Людмила опускается на кухонный стул, ладони дрожат.
- Всё… — шепчет она, уже не к дочерям, а к самой себе, — всё, хватит… Вы или научитесь уважать друг друга, или я ухожу.
В кухне снова наступает тишина. Но уже не такая пугающая, как прежде.
Инна ушла первой — молча хлопнула дверью, но вместо хлопка был тихий щелчок. Как будто что‑то новое начинается: не скандал, а просто тишина.
Елена какое-то время бродила по кухне, припадая к оконному стеклу, будто к роднику, но ничего не говорила. Потом подошла к Людмиле, осторожно коснулась дрожащей руки.
— Мам, я всё понимаю, правда. Я… я сегодня же позвоню по этим вакансиям. Мне нужна всего пара месяцев. Только не уходи никуда, хорошо?
Людмила кивнула.
В глазах плескались слёзы — уже не от безысходности, а такие светлые, что даже воздух стал будто легче. Она не стала говорить банальных вещей. Всё внутри замерло, как перед весёлой грозой: будет перемена, и уже не страшно.

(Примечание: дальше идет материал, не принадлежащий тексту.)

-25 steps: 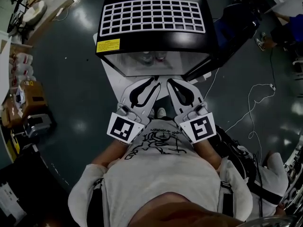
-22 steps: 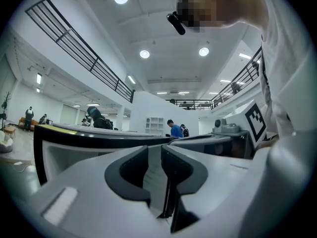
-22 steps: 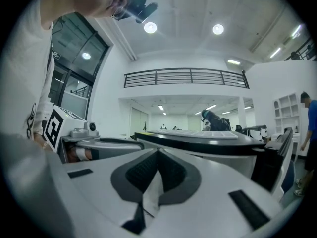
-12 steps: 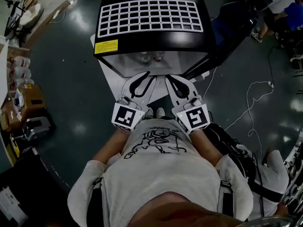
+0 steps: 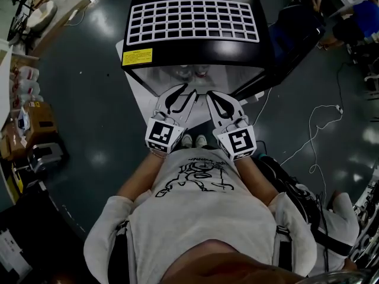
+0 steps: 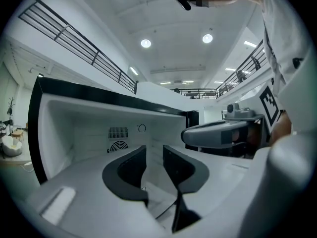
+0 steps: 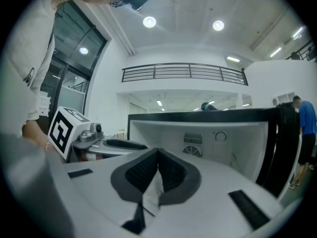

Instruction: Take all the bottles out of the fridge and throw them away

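Fingers [image 6: 130, 170] of left gripper [image 6: 154, 157]: narrowly parted, just been opening, nothing between. Right gripper [image 7: 157, 155]: pinched together, empty. Fridge [image 5: 195, 46]: open ahead. Bottles [image 5: 190, 71]: low inside, visible only from the head view; gripper views show bare back wall [image 7: 208, 138]. Advice: spread wider and dip lower before reaching.

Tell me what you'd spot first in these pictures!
The black fridge, door open, with a white grid on top, fills the upper middle of the head view. Just below it, the white left tongs and right tongs point inside. The left have just been opening, with nothing between them, and the right are shut.
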The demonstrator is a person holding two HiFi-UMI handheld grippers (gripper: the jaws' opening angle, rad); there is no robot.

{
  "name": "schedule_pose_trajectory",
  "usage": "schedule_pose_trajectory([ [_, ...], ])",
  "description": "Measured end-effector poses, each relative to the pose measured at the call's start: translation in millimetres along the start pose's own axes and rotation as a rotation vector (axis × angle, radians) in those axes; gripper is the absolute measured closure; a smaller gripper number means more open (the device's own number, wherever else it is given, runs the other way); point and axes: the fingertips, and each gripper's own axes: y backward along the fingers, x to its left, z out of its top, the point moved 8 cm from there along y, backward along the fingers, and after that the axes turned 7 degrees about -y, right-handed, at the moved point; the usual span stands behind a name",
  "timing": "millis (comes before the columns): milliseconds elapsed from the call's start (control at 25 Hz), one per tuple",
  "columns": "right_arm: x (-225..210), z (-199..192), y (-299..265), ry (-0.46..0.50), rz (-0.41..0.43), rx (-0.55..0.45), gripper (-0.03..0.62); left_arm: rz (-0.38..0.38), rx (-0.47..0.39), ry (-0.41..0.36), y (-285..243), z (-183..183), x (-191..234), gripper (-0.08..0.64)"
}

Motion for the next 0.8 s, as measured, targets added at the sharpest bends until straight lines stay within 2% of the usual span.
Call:
schedule_pose_trajectory([
  [800,-9,-25,-36,0.005,0.011,0.019,0.583,0.056,0.052,0.031,-31,-40,32,0.419],
])
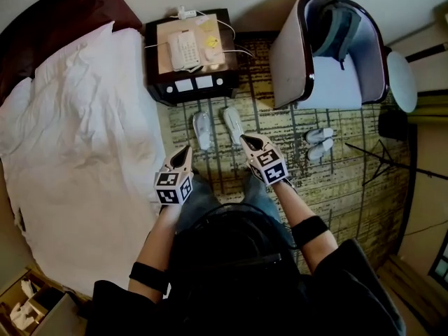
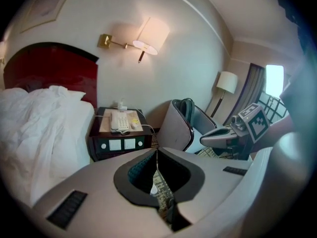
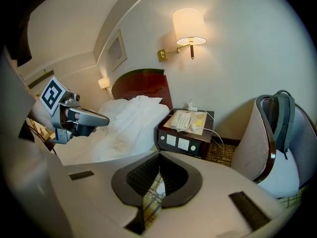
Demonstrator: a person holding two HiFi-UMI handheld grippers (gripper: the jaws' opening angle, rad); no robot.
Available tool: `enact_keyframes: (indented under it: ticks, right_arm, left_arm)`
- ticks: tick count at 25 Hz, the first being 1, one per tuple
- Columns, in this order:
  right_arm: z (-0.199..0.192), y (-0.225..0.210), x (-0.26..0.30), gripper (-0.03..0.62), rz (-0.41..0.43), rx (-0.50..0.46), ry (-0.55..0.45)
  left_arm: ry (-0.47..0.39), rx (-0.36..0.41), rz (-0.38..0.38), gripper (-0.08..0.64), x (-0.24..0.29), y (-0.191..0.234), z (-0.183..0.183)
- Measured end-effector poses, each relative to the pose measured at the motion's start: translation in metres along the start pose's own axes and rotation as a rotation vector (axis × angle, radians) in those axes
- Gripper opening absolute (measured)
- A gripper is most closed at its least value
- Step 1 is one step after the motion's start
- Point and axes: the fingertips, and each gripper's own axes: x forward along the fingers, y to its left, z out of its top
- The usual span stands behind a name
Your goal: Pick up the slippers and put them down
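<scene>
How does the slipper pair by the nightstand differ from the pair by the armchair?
The nightstand pair has a clear gap between its slippers; the armchair pair lies close together. In the head view the nightstand pair runs up and down, the armchair pair sideways. Both are white and lie on the patterned carpet.

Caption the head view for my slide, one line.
Both shut, the left hand-held gripper and right hand-held gripper point toward white slippers on patterned carpet before a dark wooden nightstand.
</scene>
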Motion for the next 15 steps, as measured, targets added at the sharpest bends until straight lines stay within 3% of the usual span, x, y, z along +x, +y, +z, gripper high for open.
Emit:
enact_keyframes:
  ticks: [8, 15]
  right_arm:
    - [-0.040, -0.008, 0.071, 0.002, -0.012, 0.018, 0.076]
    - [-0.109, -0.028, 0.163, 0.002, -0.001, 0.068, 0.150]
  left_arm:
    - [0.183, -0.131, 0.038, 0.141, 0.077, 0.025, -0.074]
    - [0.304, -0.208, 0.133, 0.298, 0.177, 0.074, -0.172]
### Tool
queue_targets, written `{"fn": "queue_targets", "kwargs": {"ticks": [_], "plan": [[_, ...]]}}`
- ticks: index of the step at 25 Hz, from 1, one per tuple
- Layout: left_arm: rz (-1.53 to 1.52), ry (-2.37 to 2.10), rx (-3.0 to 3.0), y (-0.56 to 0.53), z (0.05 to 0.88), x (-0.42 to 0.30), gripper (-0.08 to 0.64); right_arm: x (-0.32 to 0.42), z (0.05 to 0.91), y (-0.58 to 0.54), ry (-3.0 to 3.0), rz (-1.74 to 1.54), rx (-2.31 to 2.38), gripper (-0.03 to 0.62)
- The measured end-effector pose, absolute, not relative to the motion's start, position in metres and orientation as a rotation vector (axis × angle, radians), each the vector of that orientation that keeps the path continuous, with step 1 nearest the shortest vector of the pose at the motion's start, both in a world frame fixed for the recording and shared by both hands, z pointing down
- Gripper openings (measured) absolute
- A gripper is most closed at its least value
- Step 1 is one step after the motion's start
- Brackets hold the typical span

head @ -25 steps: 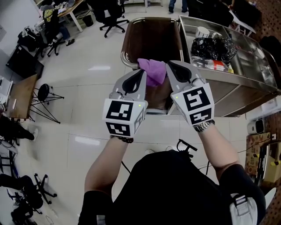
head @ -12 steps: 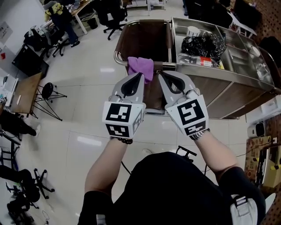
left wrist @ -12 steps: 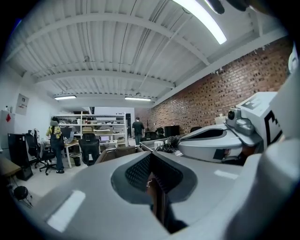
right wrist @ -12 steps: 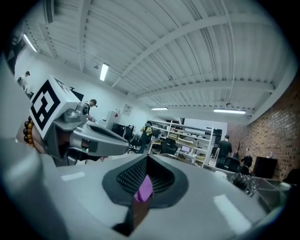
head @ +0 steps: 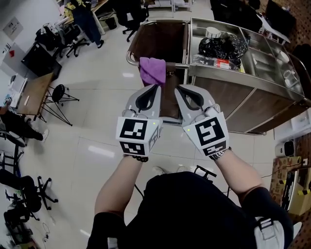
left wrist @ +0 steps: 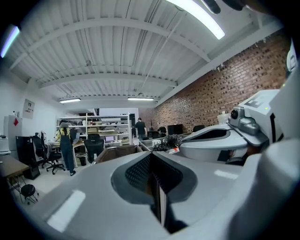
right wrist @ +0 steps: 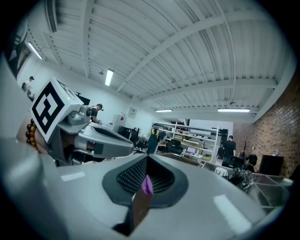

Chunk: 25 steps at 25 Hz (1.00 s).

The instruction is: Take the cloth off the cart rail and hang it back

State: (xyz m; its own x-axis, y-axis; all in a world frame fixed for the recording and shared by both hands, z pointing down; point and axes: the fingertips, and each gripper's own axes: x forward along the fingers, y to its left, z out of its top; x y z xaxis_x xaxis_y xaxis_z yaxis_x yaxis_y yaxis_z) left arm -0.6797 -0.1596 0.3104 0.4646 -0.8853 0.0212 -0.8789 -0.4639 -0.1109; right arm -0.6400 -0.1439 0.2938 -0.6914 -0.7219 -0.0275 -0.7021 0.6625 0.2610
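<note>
Tile floor point(head: 97, 116), pale and glossy, spreads under the whole scene and reflects the ceiling lights. On it stands a steel cart point(head: 252, 85) with a brown bag section at its near end and open tray compartments along the top. One of these holds a crumpled black bag point(head: 221, 46).

The purple cloth point(head: 152, 70) hangs draped over the cart's rail point(head: 176, 64), at the left end of the cart above the brown section.

The person holds both tools up side by side, short of the rail. The left gripper point(head: 156, 87) has its jaws pressed together with nothing between them, its tip just below the hanging cloth without touching it. The right gripper point(head: 177, 88) is likewise clenched and empty. In its own view only a sliver of purple shows through the opening behind the closed tips.

Around the cart the room is an open workshop. There are black office chairs point(head: 129, 14), a wooden table point(head: 34, 95) and a small black stool point(head: 59, 91) at the left. Shelves point(left wrist: 105, 126) stand at the far end, with a person in overalls point(left wrist: 65, 150) by a desk. A brick wall point(left wrist: 220, 89) runs along one side under a white ribbed ceiling point(left wrist: 117, 42) with strip lights point(left wrist: 197, 18).
</note>
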Motion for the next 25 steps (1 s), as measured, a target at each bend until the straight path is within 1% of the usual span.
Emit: {"fn": "queue_targets", "kwargs": {"ticks": [11,25], "plan": [[-0.133,1.560,-2.618,-0.144,0.321,-0.679,-0.002,-0.646,0.302,-0.126,-2.823,-0.346,1.193,0.000],[-0.098,1.519,-2.643,-0.130,0.313,-0.708,-0.002,-0.673,0.294,-0.108,-2.785,-0.367,1.252,0.000]]}}
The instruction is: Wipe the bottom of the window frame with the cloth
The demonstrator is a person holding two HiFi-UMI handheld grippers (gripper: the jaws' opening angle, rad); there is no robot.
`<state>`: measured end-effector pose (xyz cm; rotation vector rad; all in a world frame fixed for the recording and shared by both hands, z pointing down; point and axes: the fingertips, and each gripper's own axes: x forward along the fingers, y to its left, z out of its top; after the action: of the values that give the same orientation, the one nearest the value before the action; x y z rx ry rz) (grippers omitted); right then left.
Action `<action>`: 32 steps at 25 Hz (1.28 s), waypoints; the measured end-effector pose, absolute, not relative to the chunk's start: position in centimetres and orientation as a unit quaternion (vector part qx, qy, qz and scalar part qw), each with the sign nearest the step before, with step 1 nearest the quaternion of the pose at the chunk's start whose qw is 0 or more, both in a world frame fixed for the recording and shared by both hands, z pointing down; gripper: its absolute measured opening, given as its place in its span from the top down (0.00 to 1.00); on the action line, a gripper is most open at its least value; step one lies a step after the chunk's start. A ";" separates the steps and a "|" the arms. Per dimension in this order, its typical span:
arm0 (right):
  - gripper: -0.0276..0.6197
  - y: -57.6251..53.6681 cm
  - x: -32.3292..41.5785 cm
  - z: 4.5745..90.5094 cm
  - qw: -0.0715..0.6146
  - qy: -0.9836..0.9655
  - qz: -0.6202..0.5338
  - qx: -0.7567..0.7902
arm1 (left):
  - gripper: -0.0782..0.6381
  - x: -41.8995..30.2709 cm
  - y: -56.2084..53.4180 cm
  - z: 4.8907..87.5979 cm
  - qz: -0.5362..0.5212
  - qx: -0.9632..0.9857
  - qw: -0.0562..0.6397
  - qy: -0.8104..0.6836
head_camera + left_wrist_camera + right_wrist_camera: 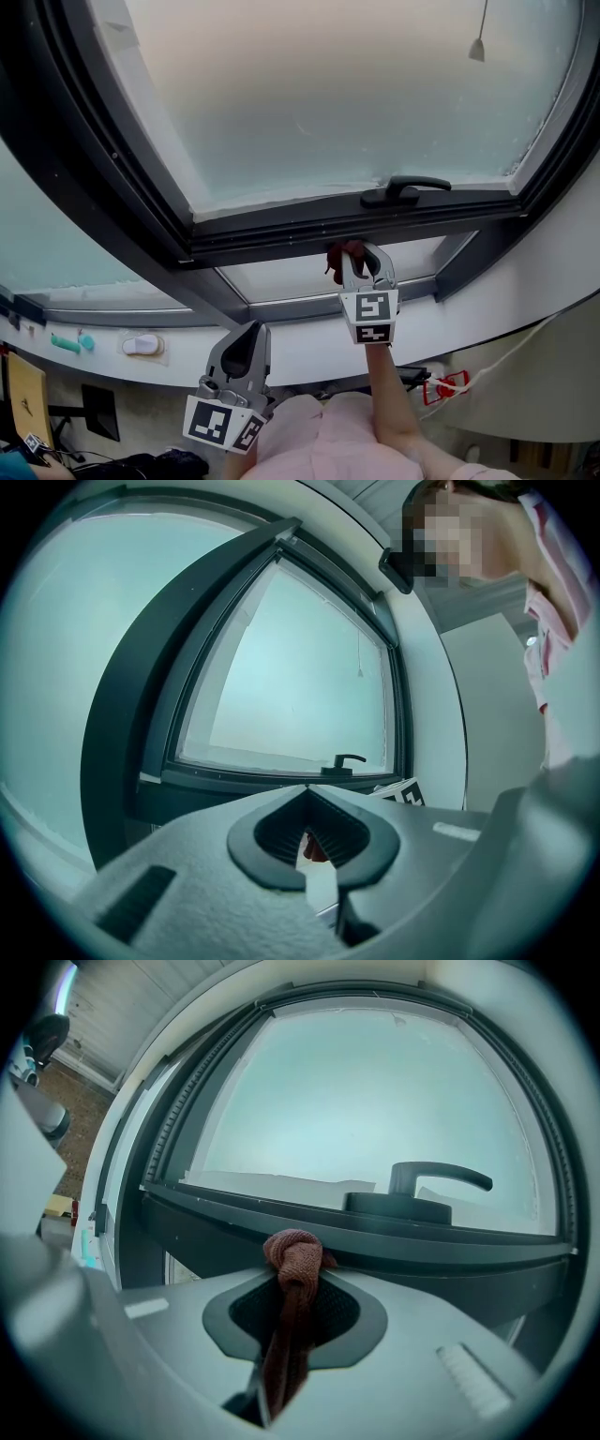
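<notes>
Left claw (251, 330) shut on nothing, idle, low and well apart from the frame. Right claw (362, 255) clamped on the cloth (338, 255), whose knot sits at the frame's bottom rail (281, 240). Risk: little cloth sticks out, so the bare jaws may scrape the rail, or drag may pull the cloth loose.

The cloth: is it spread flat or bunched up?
Bunched: the cloth forms a knotted wad poking from the right gripper, its tail pinched between the shut jaws.
</notes>
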<state>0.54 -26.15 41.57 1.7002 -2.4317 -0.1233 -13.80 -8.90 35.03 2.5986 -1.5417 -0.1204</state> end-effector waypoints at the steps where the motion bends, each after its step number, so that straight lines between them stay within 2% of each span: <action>1: 0.86 -26.2 0.8 41.6 0.086 -0.815 -0.041 0.572 | 0.90 -13.7 -8.9 35.0 -0.040 0.858 0.059 -0.508; 32: 0.86 -26.6 4.7 41.6 0.089 -0.814 -0.041 0.573 | 0.90 -11.0 -8.4 34.8 -0.042 0.852 0.057 -0.518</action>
<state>4.68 -26.57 41.65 1.7031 -2.4212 -0.1222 -11.02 -8.41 34.77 2.5837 -1.5718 -0.1281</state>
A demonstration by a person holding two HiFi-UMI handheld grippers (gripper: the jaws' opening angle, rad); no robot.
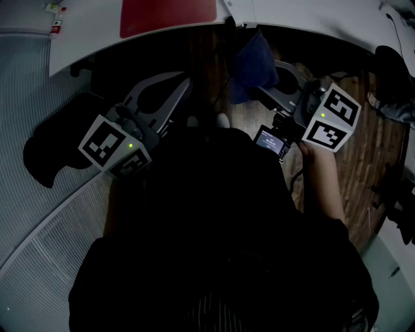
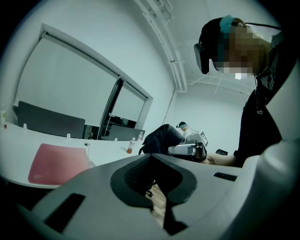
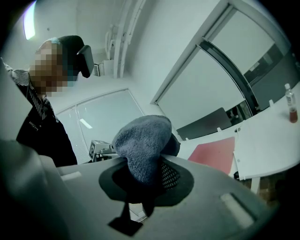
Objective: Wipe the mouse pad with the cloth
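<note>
right gripper point(image 3: 143, 190): jaws clamped on crumpled dark blue terry cloth point(image 3: 140, 140). cloth bunched above jaw tips, held in air over brown wood floor point(image 1: 366, 142), short of curved white tabletop point(image 1: 311, 16). left gripper point(image 2: 157, 206): jaws closed together, nothing betw. them, likewise off tabletop. flat red rectangular mouse pad point(image 1: 167, 16): lying on tabletop near front edge, well apart from cloth & both grippers. small bottle w/ orange-brown liquid point(image 2: 129, 149): upright on tabletop, apart from mouse pad.
</note>
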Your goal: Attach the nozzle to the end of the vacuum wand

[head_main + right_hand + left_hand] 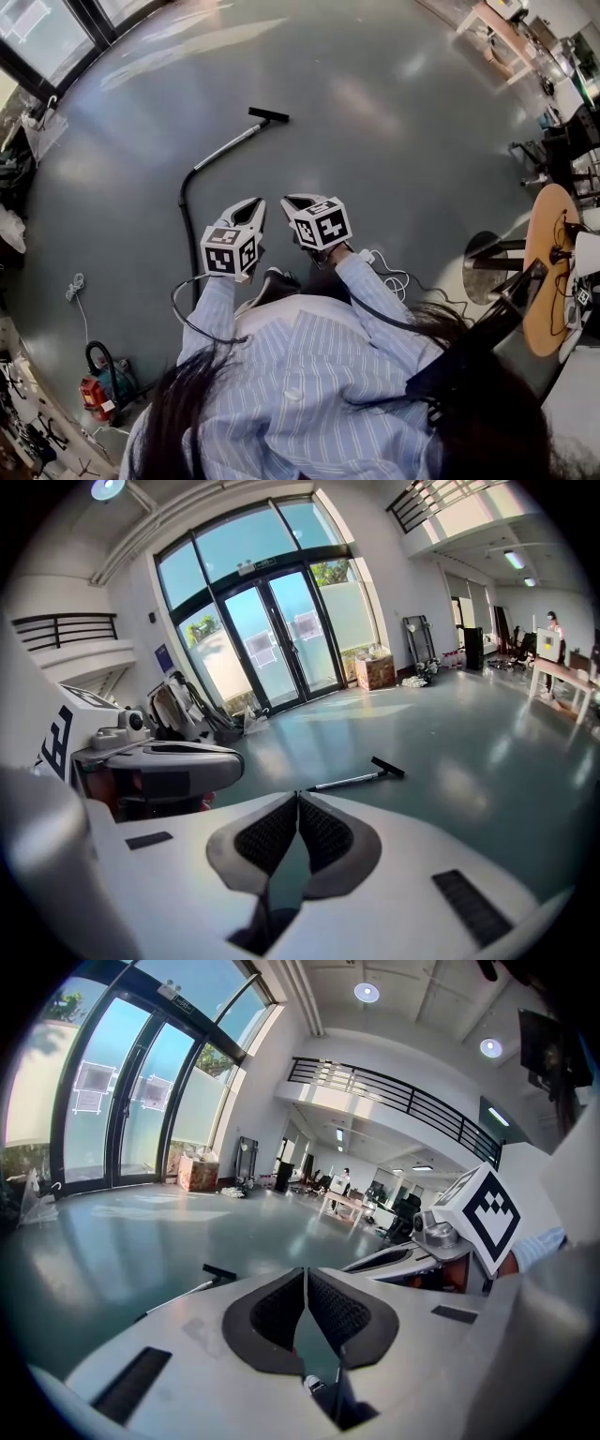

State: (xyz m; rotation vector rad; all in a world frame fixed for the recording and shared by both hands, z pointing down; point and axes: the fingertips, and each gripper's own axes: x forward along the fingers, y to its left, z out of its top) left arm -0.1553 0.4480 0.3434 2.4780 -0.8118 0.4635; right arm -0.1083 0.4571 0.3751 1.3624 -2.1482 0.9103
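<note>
Lying ahead: wand (228, 145), nozzle (269, 114), hose (185, 202), white cable (397, 277).

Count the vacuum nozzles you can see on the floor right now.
1. A black nozzle lies on the floor at the far end of the vacuum wand. Others could be hidden in the clutter along the room's edges.

Wand (225, 148) on floor (394, 150) ahead of left gripper (257, 202) and right gripper (287, 201) (side by side), nozzle (269, 114) at far end; hose (183, 202) trails back left.
</note>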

Вечером, к удивлению Людмилы, Инна вернулась с пакетом яблок и пирожками ("с пылу, с жару, мам, попробуй!"). Сестра смотрела на неё тревожно, но упрека больше не было. Чувствовалось что-то иное.
— Можем поговорить? — Инна впервые за долгое время обратилась к Елене не через мать, а напрямую.
Людмила незаметно вышла на балкон перед закрытым окном. Слышала только отдельные фразы — “работа”, “помогу”, “знакомая из бухгалтерии”, “ненадолго”.
Неожиданно — на кухне тихий смех: Елена рассказывает о смешном случае на прошлой работе, Инна подыгрывает.
А потом они втроём ели яблочные пирожки из общей миски, словно снова стали девочками.
Людмила вдруг поняла: облегчение — не только у неё одной. В каждом их движении теплилось что-то детское, забытое, нежное.
Ночью Елена пришла с платком:
— Мам, я решила. Пока Инна не против, я поживу ещё немного, займусь подработкой… Но через полгода уйду. Может быть, даже раньше. Инна обещала помочь с резюме. Прости, что втянула тебя во всё это…
Инна утром испекла оладьи.
— Мам, — сказала она, всё ещё неловко, немножко испуганно, — я поняла… С Ленкой, конечно, тяжело, но мы — семья. Мы же одна команда, да? Давай без ультиматумов.
Они переглянулись так, будто только что съели что-то горькое, но очень нужное для здоровья.
Людмила ничего не сказала — обняла обеих за плечи. Впервые за долгое время тишина стала мягкой: не оглушающей, а уютной, полной жизни.
С тех пор многое изменилось.
Инна стала меньше задерживаться на работе — приезжала поужинать с семьёй. Елена взялась за новую деятельность, даже завела новую папку с надписью “Новая жизнь” — и честно показывала первые успехи.
Главное — вместо предъявлений и упрёков зазвучали просьбы, предложения, даже шутки…
— Лена, уберёшь за собой или снова мне помойку устраивать? — спрашивает Инна.
— Я жду, когда у тебя появится музыкальный пылесос! — отвечает Елена и уже обе смеются, не злясь.
Людмила больше не просыпается ночью от тревоги. Она смотрит на двух своих дочек, которые, пусть иногда ссорятся, но снова могут держать друг друга за руку.
Она верит: теперь можно без страха жить дальше.